The reply should hold only the lines below beginning at the one with "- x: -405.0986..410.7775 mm" and ending at the one with "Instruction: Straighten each", copied exactly, with every picture left out.
········
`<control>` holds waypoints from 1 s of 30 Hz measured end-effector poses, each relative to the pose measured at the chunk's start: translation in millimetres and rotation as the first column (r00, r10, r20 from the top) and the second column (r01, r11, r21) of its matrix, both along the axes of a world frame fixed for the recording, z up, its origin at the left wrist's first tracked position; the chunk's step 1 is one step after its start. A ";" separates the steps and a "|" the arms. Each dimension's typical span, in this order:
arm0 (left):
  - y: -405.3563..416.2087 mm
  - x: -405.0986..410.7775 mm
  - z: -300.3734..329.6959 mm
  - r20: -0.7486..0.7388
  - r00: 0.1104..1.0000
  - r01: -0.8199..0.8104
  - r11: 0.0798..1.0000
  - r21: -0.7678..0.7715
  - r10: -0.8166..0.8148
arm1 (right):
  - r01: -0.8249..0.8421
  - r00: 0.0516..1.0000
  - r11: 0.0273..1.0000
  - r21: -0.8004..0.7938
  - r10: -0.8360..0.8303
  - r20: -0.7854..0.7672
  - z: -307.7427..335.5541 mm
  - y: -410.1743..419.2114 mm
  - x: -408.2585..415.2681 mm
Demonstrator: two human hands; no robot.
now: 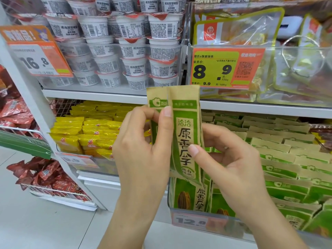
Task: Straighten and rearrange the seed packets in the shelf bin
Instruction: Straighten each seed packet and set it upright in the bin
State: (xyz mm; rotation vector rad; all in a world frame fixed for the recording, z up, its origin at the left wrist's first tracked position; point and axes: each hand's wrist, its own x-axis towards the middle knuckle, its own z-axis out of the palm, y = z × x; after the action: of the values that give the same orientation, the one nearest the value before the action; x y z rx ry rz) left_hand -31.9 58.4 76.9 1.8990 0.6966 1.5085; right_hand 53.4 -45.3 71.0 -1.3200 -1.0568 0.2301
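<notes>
Head view: two seed packets lifted clear of the shelf bin, both hands on them.

Head view: held packets point(181, 133) are upright, overlapping, in front of the shelf edge and above the bin's front left corner. Left hand point(143, 146) grasps them, thumb across the front face, fingers curled onto the rear packet's edge. Right hand point(228, 159) pinches the front packet low on its right side, thumb on the face, other fingers behind. Both forearms rise from below, palms facing each other. Shelf bin point(201, 221) holds rows of matching green-and-kraft packets point(280, 159); back rows look fairly even, front-left ones stand loosely. Judgement: task mid-way; the held pair is not yet squared up or returned. Yellow snack packs point(86, 130) sit in the neighbouring bin.
</notes>
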 end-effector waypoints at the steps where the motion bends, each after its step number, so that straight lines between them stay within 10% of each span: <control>1: -0.5 0.7 -0.2 -0.009 1.000 0.014 1.000 -0.009 -0.014 | 0.003 1.000 1.000 -0.003 -0.003 -0.019 -0.1 0.3 0.1; 14: -5.0 -5.7 -0.4 -0.553 0.705 0.435 0.887 -0.157 -0.444 | 0.163 0.870 0.980 0.117 -0.087 -0.486 6.5 -1.9 17.4; 30: -6.9 -1.7 -1.3 -0.389 0.704 0.501 0.803 -0.322 -0.595 | 0.090 0.899 0.993 0.075 -0.048 -0.436 10.5 -6.5 18.1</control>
State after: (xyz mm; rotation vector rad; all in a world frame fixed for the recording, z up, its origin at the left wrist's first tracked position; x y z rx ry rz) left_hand -33.6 51.5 75.5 2.0869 0.3860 0.5730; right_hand 71.5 -51.8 81.4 -1.1493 -0.6327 0.3971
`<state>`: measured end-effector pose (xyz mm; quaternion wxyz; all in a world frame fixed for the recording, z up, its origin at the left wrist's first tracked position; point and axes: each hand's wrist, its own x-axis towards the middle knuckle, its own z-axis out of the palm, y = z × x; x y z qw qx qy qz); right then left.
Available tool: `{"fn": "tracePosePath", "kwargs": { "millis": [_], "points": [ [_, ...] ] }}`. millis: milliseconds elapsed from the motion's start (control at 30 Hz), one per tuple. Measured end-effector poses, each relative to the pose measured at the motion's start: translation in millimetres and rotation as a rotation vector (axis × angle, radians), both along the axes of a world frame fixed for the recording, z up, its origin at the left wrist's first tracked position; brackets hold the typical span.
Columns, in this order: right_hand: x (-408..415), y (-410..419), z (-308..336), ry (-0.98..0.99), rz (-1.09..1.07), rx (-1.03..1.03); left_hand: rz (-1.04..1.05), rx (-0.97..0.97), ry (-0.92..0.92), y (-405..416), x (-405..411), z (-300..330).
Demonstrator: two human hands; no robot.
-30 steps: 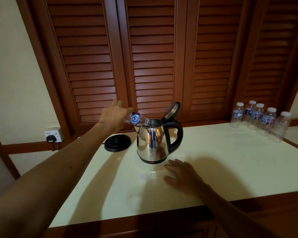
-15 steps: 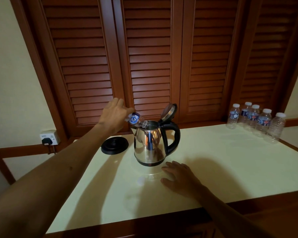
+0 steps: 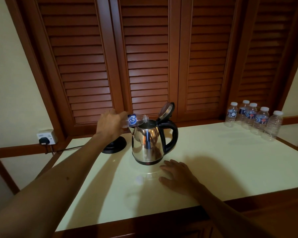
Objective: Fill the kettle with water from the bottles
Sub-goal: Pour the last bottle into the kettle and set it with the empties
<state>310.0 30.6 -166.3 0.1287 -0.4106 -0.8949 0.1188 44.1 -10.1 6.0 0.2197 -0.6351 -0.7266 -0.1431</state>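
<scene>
The base of the tipped bottle [image 3: 135, 120] is hidden inside the left hand [image 3: 110, 125]. Water inside the kettle [image 3: 148, 143] can't really be made out, and the bottle labels are too small to be read.

Cream countertop [image 3: 213, 169] edged in brown wood. At 12 o'clock, louvred wooden doors [image 3: 144, 57] span the rear wall. At 9 o'clock, a white wall socket [image 3: 47, 135] carries a black plug [image 3: 44, 140]; its cord [image 3: 67, 149] runs toward the round black kettle base [image 3: 116, 146] on the countertop.
</scene>
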Motion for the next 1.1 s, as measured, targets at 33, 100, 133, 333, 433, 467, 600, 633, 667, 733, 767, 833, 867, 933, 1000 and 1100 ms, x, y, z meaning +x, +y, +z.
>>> {"fn": "tracePosePath", "kwargs": {
  "millis": [33,100,133,333,433,467,600,633,667,733,767,833,867,933,1000,1100],
  "points": [
    [0.0,0.0,0.2,-0.004,0.0,0.001,-0.005,0.012,-0.081,-2.0,0.5,-5.9],
    [-0.1,-0.4,0.9,-0.01,0.004,0.008,-0.005,0.044,-0.287,-6.5,0.4,-19.6],
    [0.0,-0.6,1.2,-0.013,0.005,0.015,-0.003,0.062,-0.4,-8.9,-0.2,-27.8],
    [0.4,0.6,0.8,-0.019,0.01,0.021,-0.046,0.07,-0.983,-42.7,1.7,-85.9],
    [-0.6,1.1,-0.7,-0.052,0.014,0.051,-0.027,0.077,-1.123,-72.6,2.7,-115.6],
    [-0.9,0.6,-0.9,-0.072,0.017,0.074,-0.021,0.081,-1.162,-82.3,3.8,-123.4],
    [-2.7,-3.9,0.1,-0.142,0.027,0.101,-0.046,0.132,-1.27,-109.8,11.3,-141.7],
    [-3.0,-4.4,-0.4,-0.153,0.026,0.097,-0.06,0.143,-1.297,-114.8,12.4,-144.4],
    [-3.3,-4.8,-1.2,-0.166,0.023,0.103,-0.079,0.156,-1.322,-119.3,13.0,-147.0],
    [-4.3,-5.9,-2.0,-0.187,0.016,0.13,-0.101,0.185,-1.338,-126.8,13.3,-152.7],
    [-5.5,-8.3,-1.0,-0.192,0.004,0.144,-0.106,0.198,-1.332,-129.8,14.0,-154.5],
    [-11.1,-15.8,4.9,-0.189,-0.05,0.167,-0.118,0.213,-1.315,-132.7,16.7,-155.0],
    [-17.6,-21.1,7.9,-0.169,-0.065,0.169,-0.123,0.213,-1.308,-133.0,17.3,-155.0],
    [-37.3,-34.5,11.9,-0.077,-0.025,0.157,-0.129,0.213,-1.307,-131.9,16.4,-155.8],
    [-61.4,-46.6,11.0,0.005,0.06,0.167,-0.126,0.215,-1.322,-130.6,13.2,-158.5],
    [-83.8,-59.0,16.1,-0.025,0.138,0.261,-0.12,0.216,-1.344,-130.2,10.5,-161.5]
  ]
}}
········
*Solution to this problem*:
  - x: -405.0986..410.7775 mm
  - z: -300.3734..329.6959 mm
  - r20: -0.7486..0.7388
  - r00: 0.1104..1.0000
  - r01: -0.8199..0.8104
  - r11: 0.0798..1.0000
  - r21: -0.7678..0.7715
  - r10: -0.8166..0.8148
arm1 (right):
  - r01: -0.8249..0.8421
  - r00: 0.0516..1.0000
  - r11: 0.0273..1.0000
  - r21: -0.8004..0.7938
  - r10: -0.8360..0.8303
  - r20: -0.7854..0.7672
  - z: -307.7427..335.5541 mm
  - y: -410.1743..419.2114 mm
  - x: -408.2585..415.2681 mm
Demonstrator: two human hands; no robot.
now: 
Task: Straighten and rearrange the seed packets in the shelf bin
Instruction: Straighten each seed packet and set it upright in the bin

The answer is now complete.